# Instructions


a.) If we want to understand which catalog (such as clothing, shoes, accessories, beauty, jewelry etc.) each item is, how will you make that happen?


b.) How can you extract the additional information from the item names, such as the color, style, size, material, gender etc. if there is any?


c.) A plus. If you write the queries/codes, or build a machine learning model to achieve the goal of a.) or b.) above on the attached dataset. Python is preferred.

## Part A

To understand the catalog that each item belongs to, I built topic models to cluster items. Then, using the output, I manually labeled the output to map a topic to a physical catalog label.




#### Processing included:
1. removing punctuation
2. lowercasing
3. lemmatizing
4. removing stop words
5. keyword extraction using YAKE

The processed dataset can be found in `data/processed-data-with-keywords.csv`

#### BERTopic

To cluster the items, I used the keywords found by the YAKE library, and used the library BERTopic for topic modeling.

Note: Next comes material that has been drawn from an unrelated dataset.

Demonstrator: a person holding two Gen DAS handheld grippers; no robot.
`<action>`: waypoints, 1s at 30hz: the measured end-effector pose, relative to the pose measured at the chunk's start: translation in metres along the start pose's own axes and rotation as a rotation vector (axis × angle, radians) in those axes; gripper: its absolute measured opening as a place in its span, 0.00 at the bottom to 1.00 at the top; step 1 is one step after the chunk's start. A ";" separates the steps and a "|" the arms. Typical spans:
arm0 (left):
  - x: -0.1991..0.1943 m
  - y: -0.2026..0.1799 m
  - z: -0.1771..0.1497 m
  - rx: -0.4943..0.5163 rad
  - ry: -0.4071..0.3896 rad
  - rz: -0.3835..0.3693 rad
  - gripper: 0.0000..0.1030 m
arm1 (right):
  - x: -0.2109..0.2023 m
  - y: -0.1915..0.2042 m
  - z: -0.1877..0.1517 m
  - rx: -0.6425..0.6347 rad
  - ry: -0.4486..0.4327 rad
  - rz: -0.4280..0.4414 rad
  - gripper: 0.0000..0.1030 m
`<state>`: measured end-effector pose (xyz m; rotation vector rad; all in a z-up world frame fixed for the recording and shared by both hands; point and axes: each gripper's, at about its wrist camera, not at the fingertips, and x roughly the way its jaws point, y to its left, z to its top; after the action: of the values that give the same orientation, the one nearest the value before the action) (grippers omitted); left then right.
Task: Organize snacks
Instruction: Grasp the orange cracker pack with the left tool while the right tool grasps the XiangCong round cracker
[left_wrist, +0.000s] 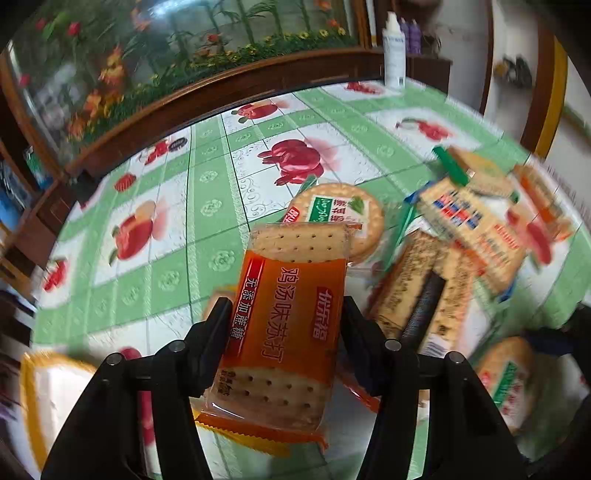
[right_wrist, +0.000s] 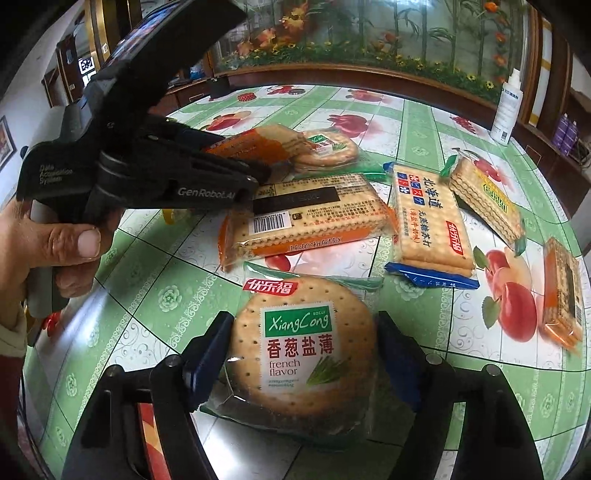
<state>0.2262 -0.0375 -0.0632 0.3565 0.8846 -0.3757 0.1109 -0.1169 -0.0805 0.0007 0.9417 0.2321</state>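
Left tongs (left_wrist: 284, 314) clamp the orange cracker pack (left_wrist: 284, 314); right tongs (right_wrist: 303, 339) clamp the round cracker pack (right_wrist: 299, 350).

Fruit-print green tablecloth (right_wrist: 155, 266), white spray bottle (right_wrist: 506, 110), floral glass cabinet (left_wrist: 147, 66)

A home living room: the desk (right_wrist: 424, 122) wears a green fruit-print oilcloth, a wood-framed aquarium (right_wrist: 369, 40) with fake flowers stands at twelve o'clock, and a spray bottle (right_wrist: 506, 110) sits at two o'clock.
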 end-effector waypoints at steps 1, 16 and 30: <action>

Looking at some clusters based on common words:

![topics](output/topwords.png)


Note - this is an interactive html that allows the user to click on topics and sort based on keywords. However, because I ran the models in google colab (to use the GPU), I was unable to extract the html. I took a few screen shots and placed them here.

![topic1](output/topics1.png)

![topic2](output/topics2.png)

![topic3](output/topics3.png)

Given these common words per topic, a human can then map them to a category name.

**Topic 0:** pencil, box, canvas --> Art supplies

**Topic 1:** ceramic, ceramic mug, ceramic printland --> Home goods

**Topic 2:** necklace, alloy necklace, necklace indian --> Jewelry 


The full list of product names and their corresponding topics can be found in `output/new_topics_labels.csv`

You can also add new items and discover the most closely related topic(s)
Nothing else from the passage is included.